Ai tempi di Gesù, come accade spesso anche oggi, difronte a disastri e tragedie la gente si domandava se la fine del mondo stesse per soccombere. Ciò faceva sì che ci fossero persone che decidessero di non lavorare più (come lamenta Paolo ai Tessalonicesi) o che stessero senza far nulla, in sola preghiera (secondo come alcuni interpretano l’invito a non stare fermi a guardare il Cielo in occasione dell’Ascensione).

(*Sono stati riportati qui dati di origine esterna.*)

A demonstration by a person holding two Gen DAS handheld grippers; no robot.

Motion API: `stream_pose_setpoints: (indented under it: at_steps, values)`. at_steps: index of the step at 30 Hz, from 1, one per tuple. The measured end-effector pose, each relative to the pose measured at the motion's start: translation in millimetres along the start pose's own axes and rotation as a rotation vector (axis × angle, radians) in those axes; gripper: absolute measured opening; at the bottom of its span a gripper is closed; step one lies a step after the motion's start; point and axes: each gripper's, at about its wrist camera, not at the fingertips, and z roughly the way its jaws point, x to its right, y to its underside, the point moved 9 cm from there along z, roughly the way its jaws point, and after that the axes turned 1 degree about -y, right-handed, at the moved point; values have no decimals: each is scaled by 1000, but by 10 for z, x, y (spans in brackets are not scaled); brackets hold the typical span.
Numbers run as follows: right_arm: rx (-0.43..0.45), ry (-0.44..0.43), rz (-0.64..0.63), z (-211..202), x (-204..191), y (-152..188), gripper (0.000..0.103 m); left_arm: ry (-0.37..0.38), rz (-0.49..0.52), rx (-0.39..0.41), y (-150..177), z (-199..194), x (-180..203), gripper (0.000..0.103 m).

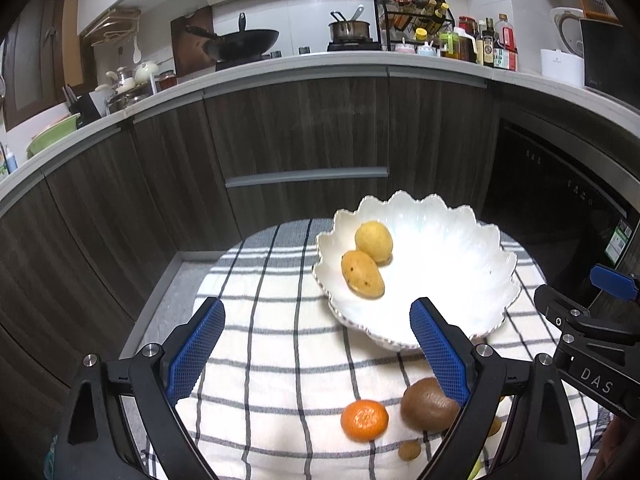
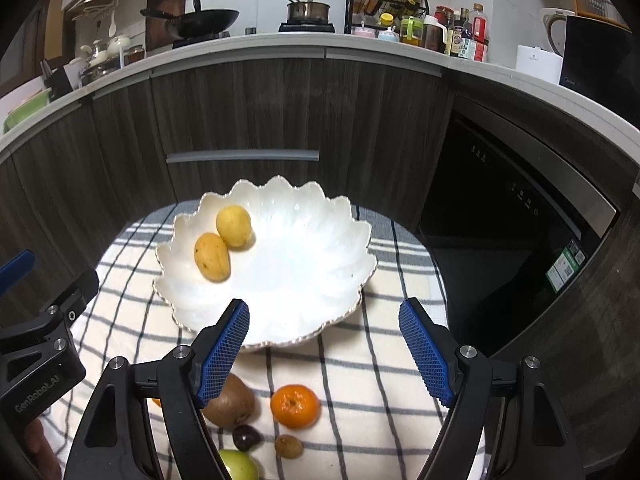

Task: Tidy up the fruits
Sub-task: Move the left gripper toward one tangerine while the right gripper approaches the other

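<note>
Ahead of left gripper [image 1: 316,354]: white scalloped bowl [image 1: 472,280] on striped cloth [image 1: 272,360], up and to right of the spread jaws. Inside bowl, at its left part, 2 yellow fruits touching: rounder lemon [image 1: 374,241] behind, speckled mango [image 1: 362,273] in front. Jaws wide apart, blue pads [image 1: 196,352] bare, holding nothing, touching nothing visible. Below right pad, brown kiwi [image 1: 428,404] partly covered by that finger; whether touched, cannot tell. Just left of kiwi, a mandarin [image 1: 364,420], lying between the fingers, apart from both. Lower still, a small brown fruit [image 1: 409,450] near the bottom edge. Off to the right, part of right gripper seen from the side.

Ahead of right gripper [image 2: 324,346]: same bowl [image 2: 320,240] straight in front, beyond the fingertips, with lemon [image 2: 234,226] and mango [image 2: 212,257] toward its left. Jaws likewise spread wide, empty, blue pads [image 2: 426,350] clear of any fruit. Between the fingers, near the bottom: mandarin [image 2: 295,406] on cloth [image 2: 380,380]. Under left finger: kiwi [image 2: 234,404], partly hidden. Below those, a dark small fruit [image 2: 246,438], small brown fruit [image 2: 289,446], and a green fruit [image 2: 240,465] at the frame edge. Beyond the table: dark wooden cabinets [image 2: 260,108] below a counter.
</note>
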Motion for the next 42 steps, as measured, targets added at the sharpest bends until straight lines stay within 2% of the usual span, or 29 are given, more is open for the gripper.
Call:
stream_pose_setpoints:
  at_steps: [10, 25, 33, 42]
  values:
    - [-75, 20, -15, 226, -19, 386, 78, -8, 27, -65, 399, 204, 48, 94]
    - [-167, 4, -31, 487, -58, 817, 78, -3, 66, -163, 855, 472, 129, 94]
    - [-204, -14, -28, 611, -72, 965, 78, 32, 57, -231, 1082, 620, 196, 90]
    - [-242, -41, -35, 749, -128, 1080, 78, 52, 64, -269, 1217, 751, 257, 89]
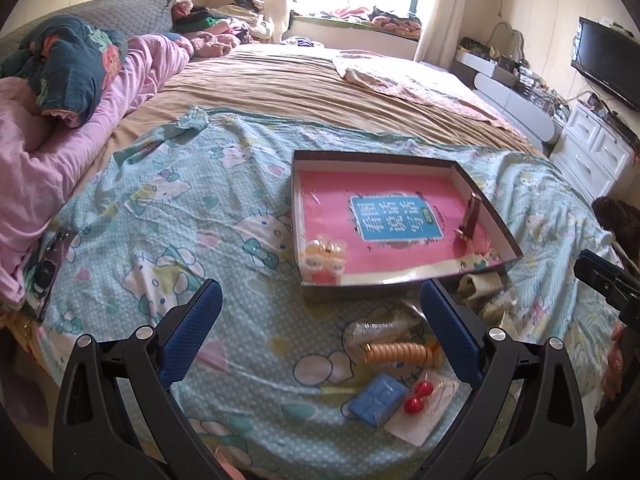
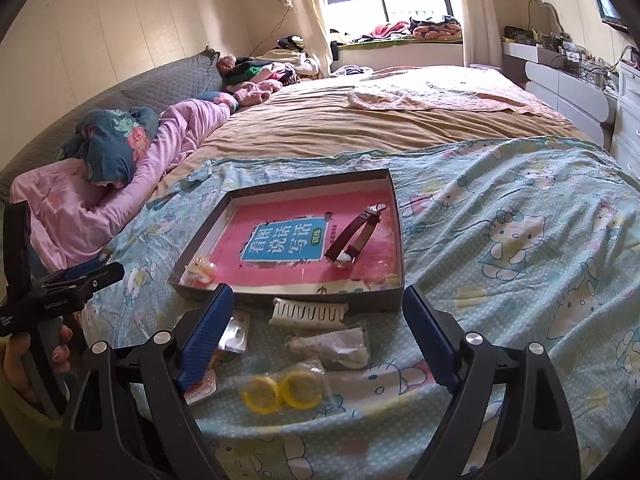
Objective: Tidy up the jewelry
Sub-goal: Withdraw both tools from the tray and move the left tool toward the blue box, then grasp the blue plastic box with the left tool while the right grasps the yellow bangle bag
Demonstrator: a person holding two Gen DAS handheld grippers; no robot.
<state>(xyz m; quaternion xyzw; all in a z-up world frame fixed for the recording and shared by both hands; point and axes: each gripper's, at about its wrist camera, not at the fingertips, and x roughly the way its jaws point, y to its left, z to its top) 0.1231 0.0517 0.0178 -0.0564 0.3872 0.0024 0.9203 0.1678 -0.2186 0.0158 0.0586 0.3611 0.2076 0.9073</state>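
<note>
A shallow dark box (image 1: 487, 196) (image 2: 394, 208) with a pink printed bottom lies on the Hello Kitty sheet. In it are a brown-strap watch (image 2: 354, 236) (image 1: 472, 216) and an orange hair ornament (image 1: 326, 250) (image 2: 202, 270). In front of the box lie an orange spiral hair tie (image 1: 400, 354), a blue packet (image 1: 378, 398), red bead earrings (image 1: 416, 398), a white comb clip (image 2: 308, 312), a clear bag (image 2: 332, 346) and yellow rings in a bag (image 2: 280, 392). My left gripper (image 1: 320, 336) is open above the sheet, empty. My right gripper (image 2: 320, 336) is open over the loose items, empty.
The bed carries a tan blanket (image 1: 304, 92) behind the box and pink and floral bedding (image 1: 60, 120) at the left. A phone (image 1: 48, 268) lies at the sheet's left edge. White drawers (image 1: 596, 148) and a television (image 1: 608, 60) stand at the right.
</note>
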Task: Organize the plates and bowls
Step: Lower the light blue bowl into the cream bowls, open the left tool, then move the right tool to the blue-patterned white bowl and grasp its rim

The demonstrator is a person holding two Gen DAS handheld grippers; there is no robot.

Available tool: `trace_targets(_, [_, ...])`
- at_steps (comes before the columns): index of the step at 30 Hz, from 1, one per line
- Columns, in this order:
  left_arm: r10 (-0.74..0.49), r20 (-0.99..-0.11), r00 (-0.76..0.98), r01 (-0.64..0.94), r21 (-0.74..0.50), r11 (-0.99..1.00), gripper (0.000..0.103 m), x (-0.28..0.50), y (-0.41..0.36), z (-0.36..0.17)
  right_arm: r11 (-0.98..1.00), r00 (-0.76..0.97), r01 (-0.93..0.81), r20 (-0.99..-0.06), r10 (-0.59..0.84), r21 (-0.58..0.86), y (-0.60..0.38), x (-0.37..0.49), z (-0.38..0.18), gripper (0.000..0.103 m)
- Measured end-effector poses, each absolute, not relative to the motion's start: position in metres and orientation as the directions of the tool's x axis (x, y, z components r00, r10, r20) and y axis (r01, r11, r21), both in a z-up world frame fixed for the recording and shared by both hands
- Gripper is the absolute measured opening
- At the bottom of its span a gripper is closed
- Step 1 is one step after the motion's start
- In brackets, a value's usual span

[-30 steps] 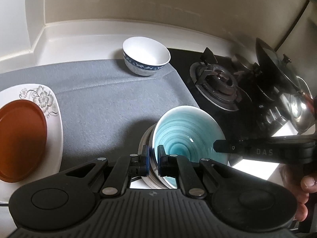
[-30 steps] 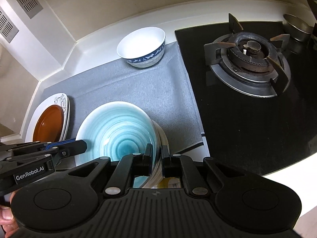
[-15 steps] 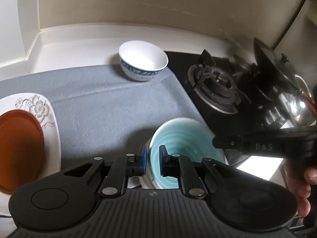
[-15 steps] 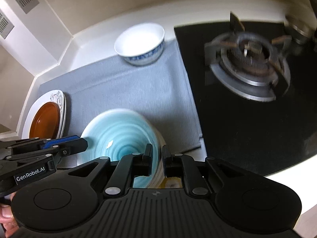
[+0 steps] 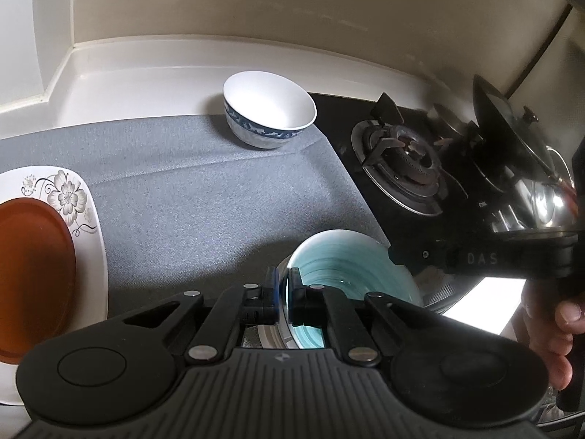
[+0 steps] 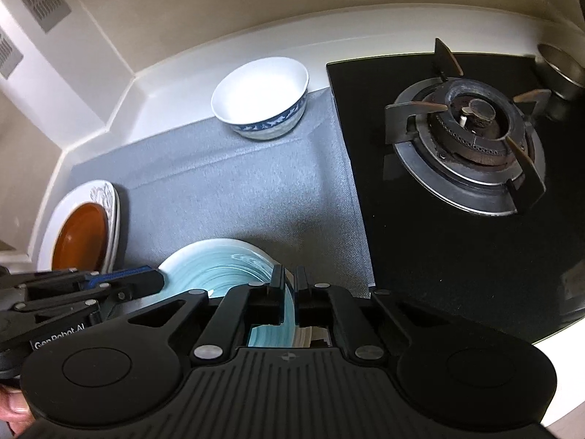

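A turquoise swirl bowl (image 5: 343,267) is held above the grey mat, with a white dish stacked under it. My left gripper (image 5: 284,287) is shut on its left rim. My right gripper (image 6: 290,292) is shut on its right rim, where the bowl (image 6: 219,267) shows too. A white bowl with a blue band (image 5: 268,115) stands upright at the mat's far edge, also in the right wrist view (image 6: 261,97). A brown plate (image 5: 33,270) lies on a white flowered plate (image 5: 69,190) at the left.
A grey mat (image 5: 204,197) covers the white counter. A black gas hob with a burner (image 6: 471,139) lies to the right. A pot with a lid and a steel kettle (image 5: 548,197) stand on the hob's far side. Walls close the back and left.
Both grippers, holding the turquoise bowl and the dish under it, have risen and drawn back from the mat. The bowl looks smaller and lower in both views.
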State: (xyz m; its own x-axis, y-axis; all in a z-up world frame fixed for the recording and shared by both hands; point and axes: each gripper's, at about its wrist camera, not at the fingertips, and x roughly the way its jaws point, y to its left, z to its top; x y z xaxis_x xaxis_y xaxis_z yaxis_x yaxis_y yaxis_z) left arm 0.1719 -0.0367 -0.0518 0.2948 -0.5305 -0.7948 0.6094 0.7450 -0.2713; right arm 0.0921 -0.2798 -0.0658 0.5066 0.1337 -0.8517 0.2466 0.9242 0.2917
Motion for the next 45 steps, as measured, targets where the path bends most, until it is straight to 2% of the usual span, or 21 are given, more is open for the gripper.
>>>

Gesù afferma con chiarezza che nessuno conosce l’ora della sua ultima venuta e nello stesso tempo preannuncia la storia del mondo come cosparsa di eventi tragici e luttuosi. In questi termini, ad esempio, si esprime nel brano liturgico di oggi, tratto da un suo discorso apocalittico (Lc21,20-28). L’intento non è di suscitare sconforto e paura, ma di animare la speranza inviando a leggere i fatti con occhi differenti.
Le parole conclusive del Vangelo, infatti, sono: “Quando cominceranno ad accadere queste cose, risollevatevi e alzate il capo, perché la vostra liberazione è vicina”.
L’invito che giunge fino a noi è, allora, di non abbatterci dinanzi alle difficolta, anche quando queste possano essere disastrose, di non credere che in ogni cosa negativa che accade ci siano segni della fine del “nostro” mondo, ma di aprire gli occhi, risollevarci e alzare il capo.
Non c’è difficolta, sofferenza, problema in cui il Signore non possa intervenire. È lui la nostra liberazione, se solo decidiamo di accoglierlo.